Below is a listing; print exactly its lines from the one containing "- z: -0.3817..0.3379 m" down to the one containing "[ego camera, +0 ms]", both inclusive, with every picture left out.

*** THE INPUT Section Begins ***

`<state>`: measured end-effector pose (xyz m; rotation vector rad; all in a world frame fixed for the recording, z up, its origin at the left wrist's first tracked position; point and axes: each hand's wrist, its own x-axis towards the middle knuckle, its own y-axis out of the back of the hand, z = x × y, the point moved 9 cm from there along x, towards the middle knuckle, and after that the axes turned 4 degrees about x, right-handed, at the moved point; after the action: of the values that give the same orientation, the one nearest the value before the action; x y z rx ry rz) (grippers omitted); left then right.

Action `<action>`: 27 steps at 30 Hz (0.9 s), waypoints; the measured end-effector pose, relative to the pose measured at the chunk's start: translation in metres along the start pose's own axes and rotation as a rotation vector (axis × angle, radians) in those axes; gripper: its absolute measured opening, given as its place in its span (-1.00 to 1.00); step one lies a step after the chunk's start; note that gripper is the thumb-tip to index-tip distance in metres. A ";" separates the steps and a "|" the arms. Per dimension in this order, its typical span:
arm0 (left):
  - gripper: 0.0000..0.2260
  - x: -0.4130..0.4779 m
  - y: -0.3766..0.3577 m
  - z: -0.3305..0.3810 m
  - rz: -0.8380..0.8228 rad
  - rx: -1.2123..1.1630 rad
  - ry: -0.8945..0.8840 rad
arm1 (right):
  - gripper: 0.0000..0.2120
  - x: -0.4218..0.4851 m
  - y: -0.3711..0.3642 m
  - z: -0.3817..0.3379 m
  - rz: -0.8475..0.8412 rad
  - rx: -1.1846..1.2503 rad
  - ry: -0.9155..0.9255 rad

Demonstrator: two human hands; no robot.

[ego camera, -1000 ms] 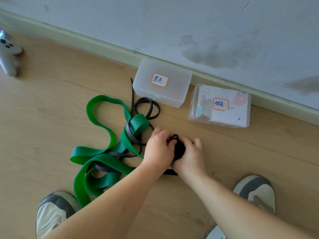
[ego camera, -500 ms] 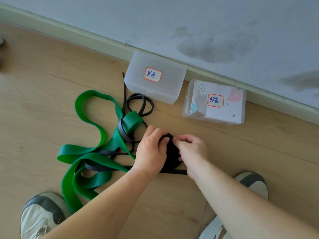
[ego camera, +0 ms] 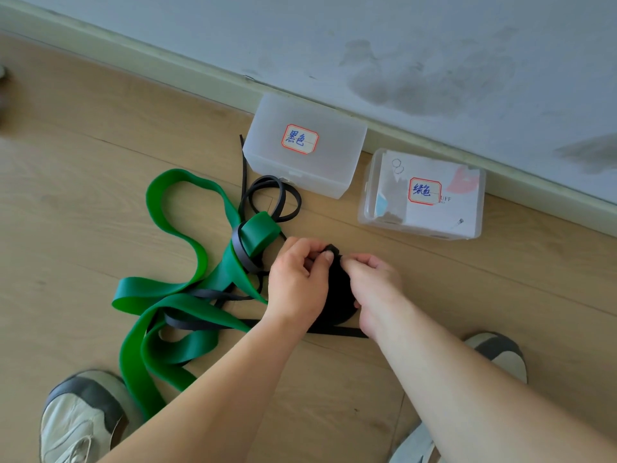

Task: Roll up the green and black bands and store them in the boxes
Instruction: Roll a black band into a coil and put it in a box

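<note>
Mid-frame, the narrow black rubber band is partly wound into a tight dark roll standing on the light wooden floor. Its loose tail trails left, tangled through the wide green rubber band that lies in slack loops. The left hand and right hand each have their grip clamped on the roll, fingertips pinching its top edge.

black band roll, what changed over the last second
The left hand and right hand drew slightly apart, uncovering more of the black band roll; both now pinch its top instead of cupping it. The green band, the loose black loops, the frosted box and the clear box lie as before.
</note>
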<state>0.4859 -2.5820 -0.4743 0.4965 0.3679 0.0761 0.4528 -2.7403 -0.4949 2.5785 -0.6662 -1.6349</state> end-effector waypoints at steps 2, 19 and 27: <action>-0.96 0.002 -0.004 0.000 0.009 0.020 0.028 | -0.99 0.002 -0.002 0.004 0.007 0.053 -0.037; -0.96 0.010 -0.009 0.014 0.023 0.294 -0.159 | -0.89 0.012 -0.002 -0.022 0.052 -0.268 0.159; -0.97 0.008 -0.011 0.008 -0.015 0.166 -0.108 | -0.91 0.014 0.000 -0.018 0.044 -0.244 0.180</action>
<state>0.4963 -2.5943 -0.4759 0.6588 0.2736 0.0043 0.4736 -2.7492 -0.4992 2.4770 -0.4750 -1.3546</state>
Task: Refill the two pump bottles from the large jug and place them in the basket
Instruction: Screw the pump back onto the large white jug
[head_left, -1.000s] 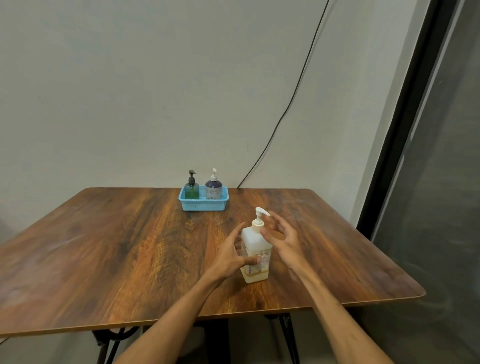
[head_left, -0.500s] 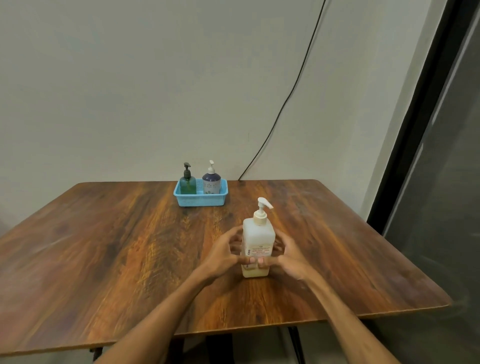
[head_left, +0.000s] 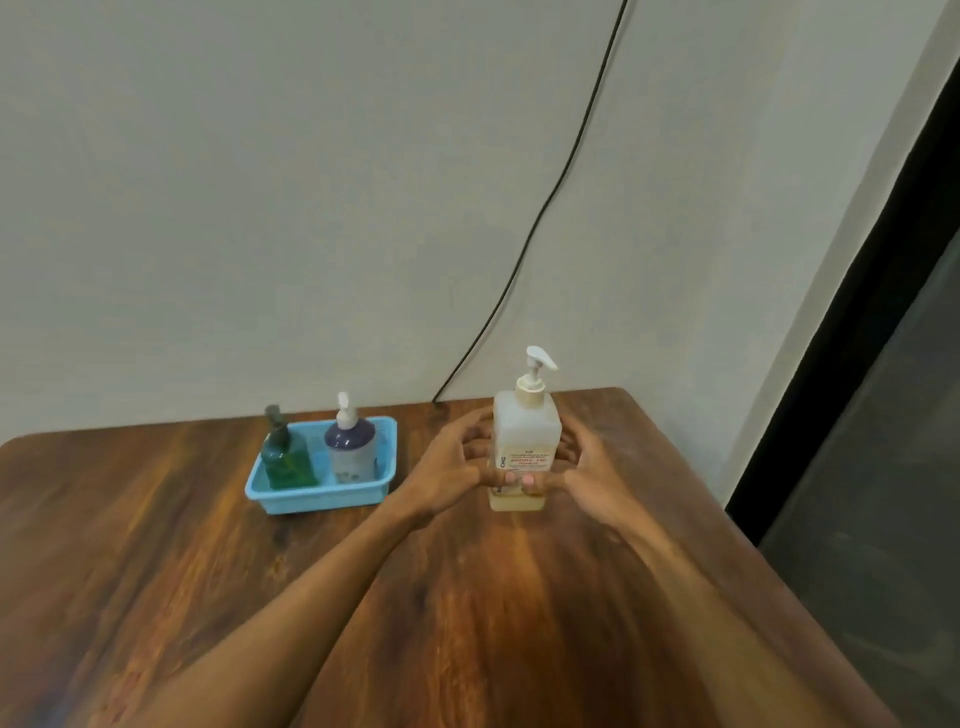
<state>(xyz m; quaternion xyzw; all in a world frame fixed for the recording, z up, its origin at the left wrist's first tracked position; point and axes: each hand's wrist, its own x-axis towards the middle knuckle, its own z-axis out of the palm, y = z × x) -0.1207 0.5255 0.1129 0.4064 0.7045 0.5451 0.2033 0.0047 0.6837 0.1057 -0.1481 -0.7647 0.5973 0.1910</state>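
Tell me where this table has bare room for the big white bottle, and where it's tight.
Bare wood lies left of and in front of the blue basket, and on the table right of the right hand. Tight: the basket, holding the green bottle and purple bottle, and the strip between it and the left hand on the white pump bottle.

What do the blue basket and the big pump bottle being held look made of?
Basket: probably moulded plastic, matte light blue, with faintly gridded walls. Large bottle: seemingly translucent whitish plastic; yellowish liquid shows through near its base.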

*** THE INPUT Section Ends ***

* WRITTEN RESPONSE *
  - z: -0.3817..0.3379 m
  - rz: -0.8475..0.8412 rad
  - rx: -1.1846..1.2503 rad
  - ry: -0.9155..0.9255 rad

Demonstrator: two human hands; no robot.

[ego camera, -1000 ms] 
[ego camera, -500 ms] 
[ego camera, +0 ms] 

With that, the answer is finished.